One exception to the rule!
        I mentioned in an earlier post (see How We Got Started) that the Princeton Nassoons’ rehearsals in the fall of 1946 were strictly private. Because we were starting from scratch, so to speak, and because we wanted to meet the standard of excellence established by our predecessors prior to the World War II hiatus, and because the expectations of the University community for the new Nassoons were very high, we did not want to be heard by anyone until we were ready to make our formal public debut, which was scheduled for Friday night of the big Princeton-Dartmouth weekend.
        There was one exception to that rule, however, and her name was Margie, nee Margaret Frances Childs, daughter of Harwood L. Childs, Professor of Political Science at Princeton. This is how it came about. Margie and I had dated regularly when I was attending the Midshipmen-Officers Course at the Naval Supply Corps School at Harvard and she was a student at Wellesley.
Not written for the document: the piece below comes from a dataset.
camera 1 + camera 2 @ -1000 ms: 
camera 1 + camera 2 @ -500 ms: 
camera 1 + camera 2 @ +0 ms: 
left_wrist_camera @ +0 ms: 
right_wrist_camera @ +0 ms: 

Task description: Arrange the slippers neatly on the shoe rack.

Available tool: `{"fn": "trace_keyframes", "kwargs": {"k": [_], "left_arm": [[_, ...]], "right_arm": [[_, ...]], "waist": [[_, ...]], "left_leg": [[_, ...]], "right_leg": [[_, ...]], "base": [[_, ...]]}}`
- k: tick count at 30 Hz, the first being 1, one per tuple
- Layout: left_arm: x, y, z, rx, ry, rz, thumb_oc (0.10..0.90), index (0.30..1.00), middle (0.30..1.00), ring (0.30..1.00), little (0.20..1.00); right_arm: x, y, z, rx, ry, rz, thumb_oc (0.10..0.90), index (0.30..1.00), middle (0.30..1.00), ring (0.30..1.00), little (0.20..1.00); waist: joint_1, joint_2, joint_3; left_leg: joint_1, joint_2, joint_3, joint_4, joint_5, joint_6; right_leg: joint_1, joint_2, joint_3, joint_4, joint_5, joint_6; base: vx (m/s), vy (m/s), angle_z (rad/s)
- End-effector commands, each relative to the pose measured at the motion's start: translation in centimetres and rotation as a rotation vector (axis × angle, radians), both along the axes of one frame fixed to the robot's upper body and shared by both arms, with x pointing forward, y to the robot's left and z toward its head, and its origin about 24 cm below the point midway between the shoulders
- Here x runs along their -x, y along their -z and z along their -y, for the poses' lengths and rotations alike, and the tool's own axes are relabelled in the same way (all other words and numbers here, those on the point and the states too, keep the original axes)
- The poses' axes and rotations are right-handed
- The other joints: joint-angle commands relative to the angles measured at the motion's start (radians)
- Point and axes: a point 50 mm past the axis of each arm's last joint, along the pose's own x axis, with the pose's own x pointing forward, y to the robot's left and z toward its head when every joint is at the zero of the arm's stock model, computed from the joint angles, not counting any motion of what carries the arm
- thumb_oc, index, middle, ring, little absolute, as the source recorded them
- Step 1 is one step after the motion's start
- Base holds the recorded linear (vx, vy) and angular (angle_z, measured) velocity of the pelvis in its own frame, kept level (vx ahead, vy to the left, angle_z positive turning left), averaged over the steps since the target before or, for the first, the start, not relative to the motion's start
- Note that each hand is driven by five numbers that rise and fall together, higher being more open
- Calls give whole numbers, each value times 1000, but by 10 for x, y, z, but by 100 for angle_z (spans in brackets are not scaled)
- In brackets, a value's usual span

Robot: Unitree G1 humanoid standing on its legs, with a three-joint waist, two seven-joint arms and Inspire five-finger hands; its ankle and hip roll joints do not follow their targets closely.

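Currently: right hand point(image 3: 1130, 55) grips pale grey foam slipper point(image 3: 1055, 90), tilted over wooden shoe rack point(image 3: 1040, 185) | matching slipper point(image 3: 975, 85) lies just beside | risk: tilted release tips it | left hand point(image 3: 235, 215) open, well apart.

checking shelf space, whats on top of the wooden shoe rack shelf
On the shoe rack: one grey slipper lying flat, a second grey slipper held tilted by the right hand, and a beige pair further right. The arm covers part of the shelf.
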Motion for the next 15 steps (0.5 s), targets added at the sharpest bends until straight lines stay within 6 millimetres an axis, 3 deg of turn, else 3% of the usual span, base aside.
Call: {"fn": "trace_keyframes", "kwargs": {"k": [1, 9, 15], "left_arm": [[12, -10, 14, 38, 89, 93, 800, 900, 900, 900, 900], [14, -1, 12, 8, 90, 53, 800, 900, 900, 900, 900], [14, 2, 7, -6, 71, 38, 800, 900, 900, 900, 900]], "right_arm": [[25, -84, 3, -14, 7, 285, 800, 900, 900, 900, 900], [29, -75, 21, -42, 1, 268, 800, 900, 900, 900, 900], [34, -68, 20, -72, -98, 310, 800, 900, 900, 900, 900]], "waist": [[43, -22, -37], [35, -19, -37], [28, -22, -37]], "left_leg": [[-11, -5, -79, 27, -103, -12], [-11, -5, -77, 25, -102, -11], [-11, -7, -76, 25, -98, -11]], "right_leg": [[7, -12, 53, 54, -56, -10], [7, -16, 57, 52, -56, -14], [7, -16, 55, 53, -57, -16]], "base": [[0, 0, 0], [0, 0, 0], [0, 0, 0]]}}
        At the end of WWII, shortly after our ship had arrived at the Philadelphia Naval Base in the late spring of 1946, I made an appointment to see the Dean of Admissions about returning to Princeton the following fall to complete my undergraduate education. As I was sitting on a bench
outside the Dean’s office on the second floor of Nassau Hall, with my face buried in some literature I had picked up, I was startled out of my total absorption by a soft female voice: “May I say hello to you?”
        I looked up and there was Margie, looking as beautiful as ever! She had just started working in the Dean’s office for the summer! We had a lovely time catching up with each other over a lunch table at the Nassau Inn. We weren’t able to get together that summer, but we kept in touch and continued to correspond after she returned to Wellesley for her senior year and I to Princeton.
        On October 2 I wrote to Margie telling her all about the Nassoons and about our hotly debated decision to link with the Triangle Club rather than the Glee Club (see A Hard Decision). That decision meant that in addition to our regular practice hours, we also had to find time to practice for the Triangle Show (see Clear the Track). Our hard work was paying off, however. We were gelling as a group, so much so that I said in my letter, “. . . we feel that in time we’ll be at least as good as the ‘42 Nassoons.” With that as an inducement, I invited Margie to come down as my date for the Dartmouth weekend, November 22-24.
        To my chagrin she had to decline, because she had already accepted an invitation to attend the Harvard-Yale game in New Haven that same weekend! She also told me she had a date for the forthcoming Cornell weekend in Princeton, but she didn’t mention the name of her lucky escort. That provoked some anxiety on my part, compounded by my deep regret that we did not connect that weekend. We continued to correspond, nevertheless, and we finally did see each other when she came home for Thanksgiving.
        So, too, during her long winter vacation. Since the Nassoons had to remain on campus to rehearse for the Triangle Show, we were able to spend some quality time together. We both sensed that our feeling for each other was growing stronger, especially when we came out of the Playhouse Theater on Palmer Square, having just seen Jimmy Stewart in It’s A Wonderful Life, to find it snowing! The stroll home was memorably romantic. We were “walking in a winter wonderland” hand in hand, tasting the snowflakes and harmonizing as they softly fluttered down through the trees.
        Because Margie had missed our debut and had never heard us sing, and because she had arranged for us to sing at the Wellesley Senior Prom the following Spring, I asked my fellow “Soons” if they would be willing to bend our rule of privacy to allow Margie to sit in one of our rehearsals. Their response was immediate and spontaneous. “Of course!” There was no discussion.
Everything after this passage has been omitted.